Do you like the idea of an online community devoted to cooking? You must -- you're reading Slashfood. There's a new site you may want to add to your bookmarks: Mixing Bowl.
Mixing Bowl has just been launched by Meredith, the same corporation that owns Better Homes and Gardens. Mixing Bowl is a community hub devoted to cooking. All skill levels, interests and needs are welcomed and seem to be encouraged. Cruising the site, I noted heavy populations of "dinner in a hurry" working folk, healthy eaters and those who are trying to be, and baking enthusiasts bent on destroying the efforts of the healthy eaters (the most active group when I was on the site was "I Only Eat Sweets," which won my heart instantly).
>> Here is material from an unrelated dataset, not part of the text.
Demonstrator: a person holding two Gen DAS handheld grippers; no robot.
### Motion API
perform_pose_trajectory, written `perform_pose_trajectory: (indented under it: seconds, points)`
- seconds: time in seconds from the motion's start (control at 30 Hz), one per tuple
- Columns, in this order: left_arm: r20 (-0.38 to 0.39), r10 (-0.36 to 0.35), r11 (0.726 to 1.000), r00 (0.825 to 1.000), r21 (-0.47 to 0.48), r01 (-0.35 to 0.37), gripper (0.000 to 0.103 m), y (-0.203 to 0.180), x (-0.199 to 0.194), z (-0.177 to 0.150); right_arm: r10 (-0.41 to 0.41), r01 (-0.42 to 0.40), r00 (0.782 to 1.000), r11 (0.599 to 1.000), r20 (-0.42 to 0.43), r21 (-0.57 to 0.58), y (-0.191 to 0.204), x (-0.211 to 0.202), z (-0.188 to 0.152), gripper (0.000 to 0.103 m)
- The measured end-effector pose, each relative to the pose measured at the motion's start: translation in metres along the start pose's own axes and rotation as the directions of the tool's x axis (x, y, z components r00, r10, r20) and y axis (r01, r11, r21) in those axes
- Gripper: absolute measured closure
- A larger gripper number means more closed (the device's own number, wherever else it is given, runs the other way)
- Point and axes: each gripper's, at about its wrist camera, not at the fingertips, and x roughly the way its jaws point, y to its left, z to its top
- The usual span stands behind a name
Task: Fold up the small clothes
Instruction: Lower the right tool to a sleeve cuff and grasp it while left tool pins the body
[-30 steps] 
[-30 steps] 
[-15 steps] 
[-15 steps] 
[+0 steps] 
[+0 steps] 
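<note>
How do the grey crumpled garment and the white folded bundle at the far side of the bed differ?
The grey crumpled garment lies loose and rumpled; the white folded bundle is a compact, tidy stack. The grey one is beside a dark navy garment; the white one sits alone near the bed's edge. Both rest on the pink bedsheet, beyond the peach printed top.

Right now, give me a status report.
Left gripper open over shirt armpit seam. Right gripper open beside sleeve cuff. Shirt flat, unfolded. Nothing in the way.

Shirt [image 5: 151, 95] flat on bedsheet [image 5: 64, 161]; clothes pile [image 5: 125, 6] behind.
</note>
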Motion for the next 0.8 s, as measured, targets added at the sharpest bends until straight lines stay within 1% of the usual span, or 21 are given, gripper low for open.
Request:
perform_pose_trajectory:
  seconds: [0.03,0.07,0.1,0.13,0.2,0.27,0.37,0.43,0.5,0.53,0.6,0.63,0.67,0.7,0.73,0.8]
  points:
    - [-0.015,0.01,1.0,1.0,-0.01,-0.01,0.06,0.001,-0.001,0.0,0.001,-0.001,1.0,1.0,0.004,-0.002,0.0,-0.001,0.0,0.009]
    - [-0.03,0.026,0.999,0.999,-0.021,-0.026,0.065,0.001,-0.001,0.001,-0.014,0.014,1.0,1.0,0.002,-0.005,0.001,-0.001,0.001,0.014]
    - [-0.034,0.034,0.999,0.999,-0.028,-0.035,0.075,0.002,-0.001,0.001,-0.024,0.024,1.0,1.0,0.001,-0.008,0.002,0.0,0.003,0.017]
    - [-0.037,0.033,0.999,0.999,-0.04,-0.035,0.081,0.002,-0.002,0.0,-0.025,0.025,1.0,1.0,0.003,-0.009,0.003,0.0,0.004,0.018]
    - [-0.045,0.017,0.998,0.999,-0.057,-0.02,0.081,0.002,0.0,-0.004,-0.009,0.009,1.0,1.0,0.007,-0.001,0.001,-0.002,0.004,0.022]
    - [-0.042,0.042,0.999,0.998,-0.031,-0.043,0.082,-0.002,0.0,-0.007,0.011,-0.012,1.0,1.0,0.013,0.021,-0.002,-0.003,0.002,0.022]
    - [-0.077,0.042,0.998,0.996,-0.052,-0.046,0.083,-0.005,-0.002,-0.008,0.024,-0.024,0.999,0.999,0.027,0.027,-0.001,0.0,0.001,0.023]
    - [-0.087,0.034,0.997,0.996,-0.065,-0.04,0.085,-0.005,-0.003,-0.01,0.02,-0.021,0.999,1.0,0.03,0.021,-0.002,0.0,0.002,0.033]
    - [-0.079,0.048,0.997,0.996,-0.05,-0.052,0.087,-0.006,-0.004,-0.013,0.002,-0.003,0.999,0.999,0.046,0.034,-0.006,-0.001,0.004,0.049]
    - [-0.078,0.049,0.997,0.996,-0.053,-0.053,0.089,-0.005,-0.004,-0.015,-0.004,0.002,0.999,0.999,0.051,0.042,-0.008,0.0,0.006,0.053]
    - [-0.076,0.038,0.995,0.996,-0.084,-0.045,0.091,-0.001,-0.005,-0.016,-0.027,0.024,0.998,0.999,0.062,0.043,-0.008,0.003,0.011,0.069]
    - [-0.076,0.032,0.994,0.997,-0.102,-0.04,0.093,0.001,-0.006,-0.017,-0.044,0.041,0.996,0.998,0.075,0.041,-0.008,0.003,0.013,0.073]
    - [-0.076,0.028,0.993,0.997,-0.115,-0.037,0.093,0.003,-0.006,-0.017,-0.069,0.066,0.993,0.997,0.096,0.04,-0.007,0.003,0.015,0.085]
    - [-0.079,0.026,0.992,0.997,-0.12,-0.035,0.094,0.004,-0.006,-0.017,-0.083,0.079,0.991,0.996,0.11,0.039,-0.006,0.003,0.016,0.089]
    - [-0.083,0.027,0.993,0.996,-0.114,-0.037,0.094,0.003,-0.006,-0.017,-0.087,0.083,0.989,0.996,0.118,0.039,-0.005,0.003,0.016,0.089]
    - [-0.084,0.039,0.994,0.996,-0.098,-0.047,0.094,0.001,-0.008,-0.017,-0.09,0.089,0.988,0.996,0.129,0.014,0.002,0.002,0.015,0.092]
Cooks are organized into groups, which once you log in (free, and your Better Homes and Gardens log-in doesn't work, or at least mine didn't) you can join. Two categories I liked were cooking for beginners and cooking for two; both areas that can be underserved for individuals looking for that content.
But you don't have to join a group to benefit from joining the site. The primary activity is the posting of recipes, all of which are offered in the save/share/print format that pleases recipe hoarders such as myself. When I visited, the most popular were a Mediterranean "salsa" and a ratatouille-inspired roasted vegetable dish. Both recipes reflect how Americans cook and eat, and this is Mixing Bowl's strength. A tour through the other areas of the site reinforces this -- the first contest, which is going on now in case you want to register -- is a Comfort Food Cook Off. Stranded as I am in the northeast during a cold snap, the only idea that sounds better to me than eating lasagna is reading about it.
As I've often stated, cooks are generous people, and Mixing Bowl offers a forum for all kinds of cooks to benefit from this generosity. Until we are able to e-deliver actual pans of brownies to each other to determine whose are the best (mine are, and don't let anyone tell you otherwise :) ), online communities such as Mixing Bowl are a great way for cooks to meet each other outside of a checkout line.